### Task statement:
If a line of the data below contains the string "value", copy it into your answer.
>>>>
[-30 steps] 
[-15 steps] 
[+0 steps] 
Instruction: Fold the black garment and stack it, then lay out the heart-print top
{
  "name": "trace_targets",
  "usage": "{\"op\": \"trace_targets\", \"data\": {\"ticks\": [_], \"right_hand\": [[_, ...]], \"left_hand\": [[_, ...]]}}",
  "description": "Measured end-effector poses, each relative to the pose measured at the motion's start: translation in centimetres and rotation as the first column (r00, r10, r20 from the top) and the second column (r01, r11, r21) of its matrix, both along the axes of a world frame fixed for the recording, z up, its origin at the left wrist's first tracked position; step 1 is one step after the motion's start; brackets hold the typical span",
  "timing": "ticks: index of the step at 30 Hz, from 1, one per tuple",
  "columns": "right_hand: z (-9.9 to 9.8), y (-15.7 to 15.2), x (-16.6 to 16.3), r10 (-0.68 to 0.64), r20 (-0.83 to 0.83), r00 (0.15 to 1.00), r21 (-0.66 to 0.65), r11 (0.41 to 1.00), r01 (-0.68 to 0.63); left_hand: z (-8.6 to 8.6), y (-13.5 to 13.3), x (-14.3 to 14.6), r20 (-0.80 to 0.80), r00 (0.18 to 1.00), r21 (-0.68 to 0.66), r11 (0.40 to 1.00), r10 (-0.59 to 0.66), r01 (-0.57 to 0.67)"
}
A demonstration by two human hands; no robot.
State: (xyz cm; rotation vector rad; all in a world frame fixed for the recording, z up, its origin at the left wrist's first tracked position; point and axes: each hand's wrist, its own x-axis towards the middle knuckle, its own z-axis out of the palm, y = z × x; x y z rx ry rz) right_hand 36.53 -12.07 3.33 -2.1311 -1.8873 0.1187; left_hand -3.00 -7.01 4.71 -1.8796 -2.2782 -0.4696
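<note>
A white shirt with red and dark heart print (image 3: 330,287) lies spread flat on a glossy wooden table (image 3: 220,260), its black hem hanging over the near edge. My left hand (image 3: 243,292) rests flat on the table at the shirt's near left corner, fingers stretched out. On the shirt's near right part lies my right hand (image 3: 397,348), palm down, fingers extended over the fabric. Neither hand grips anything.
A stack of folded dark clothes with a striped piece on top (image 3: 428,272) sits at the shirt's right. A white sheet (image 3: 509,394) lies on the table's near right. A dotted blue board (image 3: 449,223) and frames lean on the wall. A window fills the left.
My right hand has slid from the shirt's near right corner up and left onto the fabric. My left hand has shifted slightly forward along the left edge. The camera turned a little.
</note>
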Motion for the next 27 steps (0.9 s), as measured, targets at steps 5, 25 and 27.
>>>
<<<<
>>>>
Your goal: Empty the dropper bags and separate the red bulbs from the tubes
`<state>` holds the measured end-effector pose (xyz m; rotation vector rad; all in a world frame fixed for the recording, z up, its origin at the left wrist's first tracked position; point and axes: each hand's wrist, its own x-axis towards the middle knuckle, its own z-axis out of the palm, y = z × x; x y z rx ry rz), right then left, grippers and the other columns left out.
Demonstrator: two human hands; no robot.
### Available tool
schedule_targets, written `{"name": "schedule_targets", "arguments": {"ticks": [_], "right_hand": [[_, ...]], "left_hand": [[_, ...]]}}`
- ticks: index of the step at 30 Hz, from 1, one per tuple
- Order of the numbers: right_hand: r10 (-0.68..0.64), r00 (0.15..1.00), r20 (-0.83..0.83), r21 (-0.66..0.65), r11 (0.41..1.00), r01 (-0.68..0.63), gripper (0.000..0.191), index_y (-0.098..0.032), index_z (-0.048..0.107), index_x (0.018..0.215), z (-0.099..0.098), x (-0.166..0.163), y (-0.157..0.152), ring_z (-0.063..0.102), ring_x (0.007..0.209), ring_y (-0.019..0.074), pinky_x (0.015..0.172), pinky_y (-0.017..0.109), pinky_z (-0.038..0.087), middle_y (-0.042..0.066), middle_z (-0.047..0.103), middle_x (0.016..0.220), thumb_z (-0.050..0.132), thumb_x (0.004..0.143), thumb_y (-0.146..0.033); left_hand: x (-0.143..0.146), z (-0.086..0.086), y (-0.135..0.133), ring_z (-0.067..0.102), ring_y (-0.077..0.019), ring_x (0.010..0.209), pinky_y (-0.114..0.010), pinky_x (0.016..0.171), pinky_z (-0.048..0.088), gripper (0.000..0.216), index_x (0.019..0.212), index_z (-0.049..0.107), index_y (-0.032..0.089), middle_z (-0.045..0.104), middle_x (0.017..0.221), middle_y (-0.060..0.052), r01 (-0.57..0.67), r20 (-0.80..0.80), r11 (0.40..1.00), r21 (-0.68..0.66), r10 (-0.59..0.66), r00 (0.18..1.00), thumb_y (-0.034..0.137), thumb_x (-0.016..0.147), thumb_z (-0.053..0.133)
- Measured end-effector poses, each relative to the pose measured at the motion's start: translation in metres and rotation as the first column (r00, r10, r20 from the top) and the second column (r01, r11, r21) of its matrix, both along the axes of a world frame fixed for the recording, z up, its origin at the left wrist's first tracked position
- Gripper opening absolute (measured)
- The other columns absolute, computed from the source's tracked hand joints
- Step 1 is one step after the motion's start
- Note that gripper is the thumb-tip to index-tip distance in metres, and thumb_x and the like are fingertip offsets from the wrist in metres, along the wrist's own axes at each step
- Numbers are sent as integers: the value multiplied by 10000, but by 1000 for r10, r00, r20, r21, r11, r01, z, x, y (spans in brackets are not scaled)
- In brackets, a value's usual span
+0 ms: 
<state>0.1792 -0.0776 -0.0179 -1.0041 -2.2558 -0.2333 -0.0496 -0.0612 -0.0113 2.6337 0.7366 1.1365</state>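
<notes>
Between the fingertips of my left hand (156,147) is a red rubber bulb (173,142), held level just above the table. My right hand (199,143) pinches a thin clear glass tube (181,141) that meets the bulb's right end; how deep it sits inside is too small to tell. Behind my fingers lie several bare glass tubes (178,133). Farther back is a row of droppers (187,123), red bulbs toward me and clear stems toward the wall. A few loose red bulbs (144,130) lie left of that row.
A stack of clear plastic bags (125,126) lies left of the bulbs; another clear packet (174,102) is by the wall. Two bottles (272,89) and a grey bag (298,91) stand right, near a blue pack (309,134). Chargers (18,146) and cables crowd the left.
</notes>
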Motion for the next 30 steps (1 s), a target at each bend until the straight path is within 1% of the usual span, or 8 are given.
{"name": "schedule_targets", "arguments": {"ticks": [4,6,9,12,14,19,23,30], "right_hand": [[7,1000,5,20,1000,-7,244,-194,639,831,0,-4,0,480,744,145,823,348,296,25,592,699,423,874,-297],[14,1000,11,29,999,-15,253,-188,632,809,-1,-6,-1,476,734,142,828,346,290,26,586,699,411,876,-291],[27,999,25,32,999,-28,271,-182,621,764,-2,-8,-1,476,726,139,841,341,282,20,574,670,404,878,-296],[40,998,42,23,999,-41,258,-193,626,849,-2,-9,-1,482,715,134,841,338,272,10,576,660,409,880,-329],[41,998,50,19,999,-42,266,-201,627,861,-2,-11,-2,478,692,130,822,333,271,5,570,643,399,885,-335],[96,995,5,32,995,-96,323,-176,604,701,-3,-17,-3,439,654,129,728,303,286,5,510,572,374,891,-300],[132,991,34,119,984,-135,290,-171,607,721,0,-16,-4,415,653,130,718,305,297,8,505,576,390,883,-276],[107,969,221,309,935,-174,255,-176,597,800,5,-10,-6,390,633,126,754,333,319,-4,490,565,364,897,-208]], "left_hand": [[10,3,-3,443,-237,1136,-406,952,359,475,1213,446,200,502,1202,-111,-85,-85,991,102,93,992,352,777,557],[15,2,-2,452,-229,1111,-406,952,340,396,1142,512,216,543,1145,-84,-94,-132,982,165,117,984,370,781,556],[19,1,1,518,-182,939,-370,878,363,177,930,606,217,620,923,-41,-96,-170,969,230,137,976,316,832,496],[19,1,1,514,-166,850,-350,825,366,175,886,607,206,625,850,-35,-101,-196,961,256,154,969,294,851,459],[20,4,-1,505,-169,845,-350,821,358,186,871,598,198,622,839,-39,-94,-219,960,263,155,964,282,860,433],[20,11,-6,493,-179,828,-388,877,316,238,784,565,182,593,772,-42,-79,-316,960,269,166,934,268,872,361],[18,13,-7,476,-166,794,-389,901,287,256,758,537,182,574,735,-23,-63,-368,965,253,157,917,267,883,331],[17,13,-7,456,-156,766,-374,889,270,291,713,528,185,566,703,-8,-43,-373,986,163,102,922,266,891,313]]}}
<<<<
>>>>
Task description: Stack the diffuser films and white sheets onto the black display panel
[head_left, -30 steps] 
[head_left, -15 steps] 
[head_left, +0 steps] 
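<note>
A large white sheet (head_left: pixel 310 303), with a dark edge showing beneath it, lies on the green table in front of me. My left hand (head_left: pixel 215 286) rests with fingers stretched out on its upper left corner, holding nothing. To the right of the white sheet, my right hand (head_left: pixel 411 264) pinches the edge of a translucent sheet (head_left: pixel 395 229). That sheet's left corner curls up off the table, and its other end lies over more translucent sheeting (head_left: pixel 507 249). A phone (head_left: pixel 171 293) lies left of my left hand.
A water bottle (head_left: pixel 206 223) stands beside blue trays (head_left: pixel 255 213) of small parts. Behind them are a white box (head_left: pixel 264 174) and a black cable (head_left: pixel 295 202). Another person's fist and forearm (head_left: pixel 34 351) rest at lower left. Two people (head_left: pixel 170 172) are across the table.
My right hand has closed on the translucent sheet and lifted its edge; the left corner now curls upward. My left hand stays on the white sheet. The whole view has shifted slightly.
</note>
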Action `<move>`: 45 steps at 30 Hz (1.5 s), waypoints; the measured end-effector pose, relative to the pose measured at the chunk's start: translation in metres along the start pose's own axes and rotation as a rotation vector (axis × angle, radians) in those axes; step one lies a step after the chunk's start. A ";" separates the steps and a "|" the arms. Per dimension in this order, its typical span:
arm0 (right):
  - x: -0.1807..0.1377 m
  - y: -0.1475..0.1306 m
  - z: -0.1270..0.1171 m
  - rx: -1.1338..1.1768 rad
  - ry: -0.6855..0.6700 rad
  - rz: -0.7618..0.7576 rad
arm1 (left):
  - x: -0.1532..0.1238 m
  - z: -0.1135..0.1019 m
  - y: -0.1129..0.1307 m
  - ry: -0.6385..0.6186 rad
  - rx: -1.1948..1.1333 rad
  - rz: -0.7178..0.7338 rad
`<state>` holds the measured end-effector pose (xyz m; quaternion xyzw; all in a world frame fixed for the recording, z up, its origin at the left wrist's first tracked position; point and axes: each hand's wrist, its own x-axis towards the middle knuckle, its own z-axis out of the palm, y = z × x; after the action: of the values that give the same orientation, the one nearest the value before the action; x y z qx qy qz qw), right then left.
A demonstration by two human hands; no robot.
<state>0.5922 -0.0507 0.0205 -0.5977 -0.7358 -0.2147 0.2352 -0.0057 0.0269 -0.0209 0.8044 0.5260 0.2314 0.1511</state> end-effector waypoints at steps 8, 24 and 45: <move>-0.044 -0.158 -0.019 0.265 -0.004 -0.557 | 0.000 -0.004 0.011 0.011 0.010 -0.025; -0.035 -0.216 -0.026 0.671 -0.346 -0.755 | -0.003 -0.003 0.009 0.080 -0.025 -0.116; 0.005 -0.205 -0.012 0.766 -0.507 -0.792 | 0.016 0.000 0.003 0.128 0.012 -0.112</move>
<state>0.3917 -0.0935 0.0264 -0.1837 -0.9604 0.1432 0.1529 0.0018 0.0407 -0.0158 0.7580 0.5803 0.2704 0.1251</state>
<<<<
### Answer for this exercise:
- Numbers are sent as integers: the value multiplied by 10000, but by 1000 for r10, r00, r20, r21, r11, r01, z, x, y (spans in brackets are not scaled)
- In brackets, a value's usual span
`<state>` holds the measured end-effector pose (xyz m; quaternion xyzw; all in a world frame fixed for the recording, z up, its origin at the left wrist's first tracked position; point and axes: each hand's wrist, its own x-axis towards the middle knuckle, its own z-axis out of the palm, y = z × x; after the action: of the values that give the same orientation, the one nearest the value before the action; x y z qx qy qz qw), right then left.

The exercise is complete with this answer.